Provided data:
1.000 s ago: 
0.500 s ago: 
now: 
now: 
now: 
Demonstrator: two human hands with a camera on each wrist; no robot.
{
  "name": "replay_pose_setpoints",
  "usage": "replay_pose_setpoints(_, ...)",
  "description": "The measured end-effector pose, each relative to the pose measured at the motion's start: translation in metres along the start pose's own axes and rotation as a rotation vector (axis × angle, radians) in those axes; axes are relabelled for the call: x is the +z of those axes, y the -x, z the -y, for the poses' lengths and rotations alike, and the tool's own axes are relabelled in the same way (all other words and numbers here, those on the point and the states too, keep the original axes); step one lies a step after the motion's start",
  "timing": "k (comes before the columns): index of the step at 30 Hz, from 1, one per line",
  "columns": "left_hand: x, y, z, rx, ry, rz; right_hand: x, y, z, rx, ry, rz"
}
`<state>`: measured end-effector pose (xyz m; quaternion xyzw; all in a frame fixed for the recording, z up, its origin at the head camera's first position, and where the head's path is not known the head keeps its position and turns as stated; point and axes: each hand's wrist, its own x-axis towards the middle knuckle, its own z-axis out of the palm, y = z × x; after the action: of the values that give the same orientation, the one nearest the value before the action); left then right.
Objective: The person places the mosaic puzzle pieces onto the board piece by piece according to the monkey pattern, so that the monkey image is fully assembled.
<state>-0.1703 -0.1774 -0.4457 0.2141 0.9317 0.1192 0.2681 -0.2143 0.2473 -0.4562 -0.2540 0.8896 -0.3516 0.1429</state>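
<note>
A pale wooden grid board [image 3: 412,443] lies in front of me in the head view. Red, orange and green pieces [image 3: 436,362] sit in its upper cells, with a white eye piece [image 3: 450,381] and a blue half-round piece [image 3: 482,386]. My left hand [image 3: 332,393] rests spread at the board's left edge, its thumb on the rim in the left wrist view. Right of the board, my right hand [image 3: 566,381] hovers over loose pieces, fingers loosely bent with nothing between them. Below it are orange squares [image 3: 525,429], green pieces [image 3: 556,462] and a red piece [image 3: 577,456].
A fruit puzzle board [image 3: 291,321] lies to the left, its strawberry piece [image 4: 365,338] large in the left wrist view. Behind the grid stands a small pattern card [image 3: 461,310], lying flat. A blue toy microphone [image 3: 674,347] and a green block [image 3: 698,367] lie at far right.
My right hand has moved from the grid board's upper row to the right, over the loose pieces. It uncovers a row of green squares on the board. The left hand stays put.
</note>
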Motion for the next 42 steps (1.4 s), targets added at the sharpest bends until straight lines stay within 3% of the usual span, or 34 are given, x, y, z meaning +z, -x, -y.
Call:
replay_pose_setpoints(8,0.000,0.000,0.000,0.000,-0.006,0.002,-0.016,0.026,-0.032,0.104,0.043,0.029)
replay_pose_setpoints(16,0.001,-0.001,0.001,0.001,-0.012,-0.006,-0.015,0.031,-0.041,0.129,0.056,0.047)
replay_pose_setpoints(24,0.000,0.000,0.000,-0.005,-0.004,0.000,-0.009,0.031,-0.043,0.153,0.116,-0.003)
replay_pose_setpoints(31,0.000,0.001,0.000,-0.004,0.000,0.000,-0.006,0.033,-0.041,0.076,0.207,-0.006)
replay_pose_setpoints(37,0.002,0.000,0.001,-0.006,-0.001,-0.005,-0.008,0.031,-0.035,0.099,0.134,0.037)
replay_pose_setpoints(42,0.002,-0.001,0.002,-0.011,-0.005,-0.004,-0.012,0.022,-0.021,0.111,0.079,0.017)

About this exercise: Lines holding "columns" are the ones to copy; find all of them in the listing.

Response to the exercise:
  "timing": "k (comes before the columns): index of the step at 30 Hz, from 1, one per line",
  "columns": "left_hand: x, y, z, rx, ry, rz; right_hand: x, y, z, rx, ry, rz"

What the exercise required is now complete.